Ahead of next week’s release of February 2019 inflation data by the National Bureau of Statistics (NBS), our projection analysis of the two major leading indicators of this important national statistic (food prices and exchange rate) revealed that Headline inflation rate in February will likely slide further to 11.34% y/y from 11.37% y/y recorded in January 2019.
Our position is based on the projection of uneven and divergent performance of the two sub-components of the Headline inflation – Food price and Core price (all other items less farm produce) indexes, in the month of February. From our analysis, the Food price index which mirrors the direction of change in the average price of farm produce is expected to climb to 0.84% m/m as against 0.83% m/m in January, but slide on year-on-year basis to 13.49% y/y (due to base effect) as against 13.51% y/y in the previous month.
The month-on-month food price index which reflects the actual direction of changes for the month is expected to rise due to slight price increases noticed on a number of major food items including – Yam, Semovita, Pepper and Tomatoes in the month of February. This also corroborates the global trend for the month of February as reported by the Food and Agriculture Organization (FAO) of the United Nations (UN). According to the latest statistics by UN agency, average global food price index rose by 2.7 points in February to 167.5 points owing to increase in the average global prices of Meats, Diary, Cereals, Vegetable Oils and Sugar.

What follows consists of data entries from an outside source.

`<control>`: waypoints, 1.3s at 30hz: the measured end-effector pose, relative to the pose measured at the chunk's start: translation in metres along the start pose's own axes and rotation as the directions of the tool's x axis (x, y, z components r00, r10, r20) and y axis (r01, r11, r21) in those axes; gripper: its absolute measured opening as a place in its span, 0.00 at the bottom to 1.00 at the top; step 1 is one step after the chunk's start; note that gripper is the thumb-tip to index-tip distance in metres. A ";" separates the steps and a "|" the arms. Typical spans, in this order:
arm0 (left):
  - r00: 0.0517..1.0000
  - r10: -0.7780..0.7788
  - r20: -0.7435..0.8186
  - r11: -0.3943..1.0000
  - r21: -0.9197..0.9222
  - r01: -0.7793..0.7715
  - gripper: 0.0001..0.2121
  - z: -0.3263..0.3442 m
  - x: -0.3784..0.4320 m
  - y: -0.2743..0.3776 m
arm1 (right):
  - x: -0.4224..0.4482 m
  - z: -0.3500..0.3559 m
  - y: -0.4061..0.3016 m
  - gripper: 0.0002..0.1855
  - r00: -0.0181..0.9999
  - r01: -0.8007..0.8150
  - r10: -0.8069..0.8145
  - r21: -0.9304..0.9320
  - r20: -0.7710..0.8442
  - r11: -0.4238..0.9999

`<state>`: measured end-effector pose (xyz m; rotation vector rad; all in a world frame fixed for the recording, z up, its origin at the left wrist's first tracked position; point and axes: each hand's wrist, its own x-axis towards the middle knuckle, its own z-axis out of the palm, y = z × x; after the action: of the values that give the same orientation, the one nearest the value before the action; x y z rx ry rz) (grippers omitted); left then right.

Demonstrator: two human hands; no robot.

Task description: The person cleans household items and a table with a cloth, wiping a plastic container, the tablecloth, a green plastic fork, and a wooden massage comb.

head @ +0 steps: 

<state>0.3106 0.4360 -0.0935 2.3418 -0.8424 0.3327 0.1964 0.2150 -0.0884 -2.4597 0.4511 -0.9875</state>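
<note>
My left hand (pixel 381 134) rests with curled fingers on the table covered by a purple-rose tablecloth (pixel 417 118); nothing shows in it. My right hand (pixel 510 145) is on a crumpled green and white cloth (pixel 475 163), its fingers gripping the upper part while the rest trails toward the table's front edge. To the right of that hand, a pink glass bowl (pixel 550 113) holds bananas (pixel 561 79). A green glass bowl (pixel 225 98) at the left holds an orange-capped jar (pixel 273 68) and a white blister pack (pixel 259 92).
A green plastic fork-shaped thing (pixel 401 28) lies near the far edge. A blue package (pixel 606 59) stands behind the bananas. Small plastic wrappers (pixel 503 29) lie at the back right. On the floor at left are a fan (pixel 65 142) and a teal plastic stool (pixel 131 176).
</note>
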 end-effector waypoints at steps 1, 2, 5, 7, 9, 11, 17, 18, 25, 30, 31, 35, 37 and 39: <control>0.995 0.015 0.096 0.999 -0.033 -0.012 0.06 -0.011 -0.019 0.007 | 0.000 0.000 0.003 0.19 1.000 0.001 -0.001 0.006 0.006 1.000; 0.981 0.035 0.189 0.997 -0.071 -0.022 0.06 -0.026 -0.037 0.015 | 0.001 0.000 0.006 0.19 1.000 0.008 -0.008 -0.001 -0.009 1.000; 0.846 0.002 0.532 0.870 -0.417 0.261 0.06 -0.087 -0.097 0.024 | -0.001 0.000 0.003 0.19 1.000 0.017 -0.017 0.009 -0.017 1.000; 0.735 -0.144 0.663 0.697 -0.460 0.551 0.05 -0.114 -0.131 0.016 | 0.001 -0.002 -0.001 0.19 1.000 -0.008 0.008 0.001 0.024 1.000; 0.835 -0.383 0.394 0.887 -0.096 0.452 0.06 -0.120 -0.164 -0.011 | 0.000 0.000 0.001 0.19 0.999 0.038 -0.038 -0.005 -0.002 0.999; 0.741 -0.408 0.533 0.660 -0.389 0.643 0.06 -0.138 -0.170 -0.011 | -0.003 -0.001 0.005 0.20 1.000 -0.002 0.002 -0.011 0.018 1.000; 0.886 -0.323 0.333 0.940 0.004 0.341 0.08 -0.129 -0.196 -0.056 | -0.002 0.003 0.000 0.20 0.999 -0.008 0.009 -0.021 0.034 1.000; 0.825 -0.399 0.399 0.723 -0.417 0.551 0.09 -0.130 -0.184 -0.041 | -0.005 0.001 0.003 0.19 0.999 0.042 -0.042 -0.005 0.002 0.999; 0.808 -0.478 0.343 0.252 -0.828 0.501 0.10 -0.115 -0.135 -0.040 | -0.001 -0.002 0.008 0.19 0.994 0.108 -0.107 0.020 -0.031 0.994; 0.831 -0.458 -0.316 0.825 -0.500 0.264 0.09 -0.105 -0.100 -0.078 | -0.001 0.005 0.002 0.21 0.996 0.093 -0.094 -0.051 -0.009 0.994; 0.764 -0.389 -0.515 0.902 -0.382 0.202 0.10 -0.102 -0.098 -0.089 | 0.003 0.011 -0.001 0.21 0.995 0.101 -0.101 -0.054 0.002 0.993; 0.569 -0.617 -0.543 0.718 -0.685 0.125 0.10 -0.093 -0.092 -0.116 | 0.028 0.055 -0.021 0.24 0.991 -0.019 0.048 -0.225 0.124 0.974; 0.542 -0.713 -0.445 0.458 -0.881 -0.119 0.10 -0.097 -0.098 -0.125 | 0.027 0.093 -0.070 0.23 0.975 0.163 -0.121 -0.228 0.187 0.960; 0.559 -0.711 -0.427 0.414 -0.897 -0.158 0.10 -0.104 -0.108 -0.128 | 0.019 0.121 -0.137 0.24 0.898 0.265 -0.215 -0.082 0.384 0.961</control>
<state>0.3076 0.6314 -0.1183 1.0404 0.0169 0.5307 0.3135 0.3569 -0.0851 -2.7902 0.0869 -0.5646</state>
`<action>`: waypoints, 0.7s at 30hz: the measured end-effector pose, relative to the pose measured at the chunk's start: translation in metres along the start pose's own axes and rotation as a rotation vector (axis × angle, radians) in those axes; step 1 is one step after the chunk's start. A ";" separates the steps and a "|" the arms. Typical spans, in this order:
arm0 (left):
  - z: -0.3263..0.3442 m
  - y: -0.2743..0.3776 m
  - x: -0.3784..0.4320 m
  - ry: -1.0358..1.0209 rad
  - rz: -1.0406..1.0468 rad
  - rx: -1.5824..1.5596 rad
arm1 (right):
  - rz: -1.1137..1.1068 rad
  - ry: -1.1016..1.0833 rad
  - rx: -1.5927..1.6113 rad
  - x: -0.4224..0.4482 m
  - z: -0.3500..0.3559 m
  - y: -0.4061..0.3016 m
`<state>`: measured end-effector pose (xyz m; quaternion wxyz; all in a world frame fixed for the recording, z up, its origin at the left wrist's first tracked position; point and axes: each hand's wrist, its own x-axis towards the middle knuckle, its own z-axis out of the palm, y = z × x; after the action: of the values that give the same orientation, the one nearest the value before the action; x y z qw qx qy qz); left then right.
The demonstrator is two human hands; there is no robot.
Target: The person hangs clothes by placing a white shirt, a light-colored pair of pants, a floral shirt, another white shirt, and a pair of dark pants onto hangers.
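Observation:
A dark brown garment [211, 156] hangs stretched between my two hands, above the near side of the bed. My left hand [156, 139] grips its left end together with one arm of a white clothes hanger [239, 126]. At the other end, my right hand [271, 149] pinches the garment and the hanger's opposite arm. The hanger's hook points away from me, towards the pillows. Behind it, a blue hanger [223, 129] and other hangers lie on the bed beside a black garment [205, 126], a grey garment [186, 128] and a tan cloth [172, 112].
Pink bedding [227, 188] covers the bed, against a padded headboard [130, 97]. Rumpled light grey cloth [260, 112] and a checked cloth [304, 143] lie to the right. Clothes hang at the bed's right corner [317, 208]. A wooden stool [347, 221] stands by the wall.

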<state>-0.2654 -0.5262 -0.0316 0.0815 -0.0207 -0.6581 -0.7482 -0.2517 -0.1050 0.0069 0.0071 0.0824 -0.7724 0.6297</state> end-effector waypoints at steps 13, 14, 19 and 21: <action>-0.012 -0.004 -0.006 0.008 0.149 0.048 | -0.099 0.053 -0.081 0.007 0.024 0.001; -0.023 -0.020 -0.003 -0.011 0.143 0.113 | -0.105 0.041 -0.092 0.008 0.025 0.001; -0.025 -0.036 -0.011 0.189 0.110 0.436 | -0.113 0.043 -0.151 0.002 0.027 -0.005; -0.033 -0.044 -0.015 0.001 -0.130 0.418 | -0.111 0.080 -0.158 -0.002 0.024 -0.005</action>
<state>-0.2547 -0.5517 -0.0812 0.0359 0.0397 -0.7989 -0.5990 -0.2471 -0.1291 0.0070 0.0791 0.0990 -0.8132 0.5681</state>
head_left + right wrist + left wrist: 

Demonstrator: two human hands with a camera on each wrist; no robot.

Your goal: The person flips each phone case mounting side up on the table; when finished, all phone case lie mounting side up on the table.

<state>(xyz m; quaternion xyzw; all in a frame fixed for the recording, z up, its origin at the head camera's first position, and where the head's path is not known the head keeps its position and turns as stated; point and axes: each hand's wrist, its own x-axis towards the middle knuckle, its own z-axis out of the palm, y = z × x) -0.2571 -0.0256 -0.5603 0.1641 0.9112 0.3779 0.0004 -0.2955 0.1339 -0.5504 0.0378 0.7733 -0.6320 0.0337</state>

On the contrary, our analysis revealed that Core inflation index which mirrors the direction of change in the average price of all items less farm produce is expected to fall both on month-on-month and year-on-year basis. We expect Core inflation to print at 0.71% m/m (as against 0.81% m/m in January) and 9.87%y/y (as against 9.91% y/y in January). This we believe will be partly driven by inflows of c.$5.50 billion through the I&E FX window in the month of February, which by extension led to Naira appreciating slightly by 0.57% against the USD (from 362.71/$1 at the end of January to 360.99/$1) in the month of February. Hence, we expect the positive impact of this trend to influence the cost structure of benefiting real sector operators and by extension the Core inflation rate.
Overall, we expect a base effect, supported by the divergent dynamics of Food price and Core price indexes in the month of February to drag inflation rate to print at 11.34%.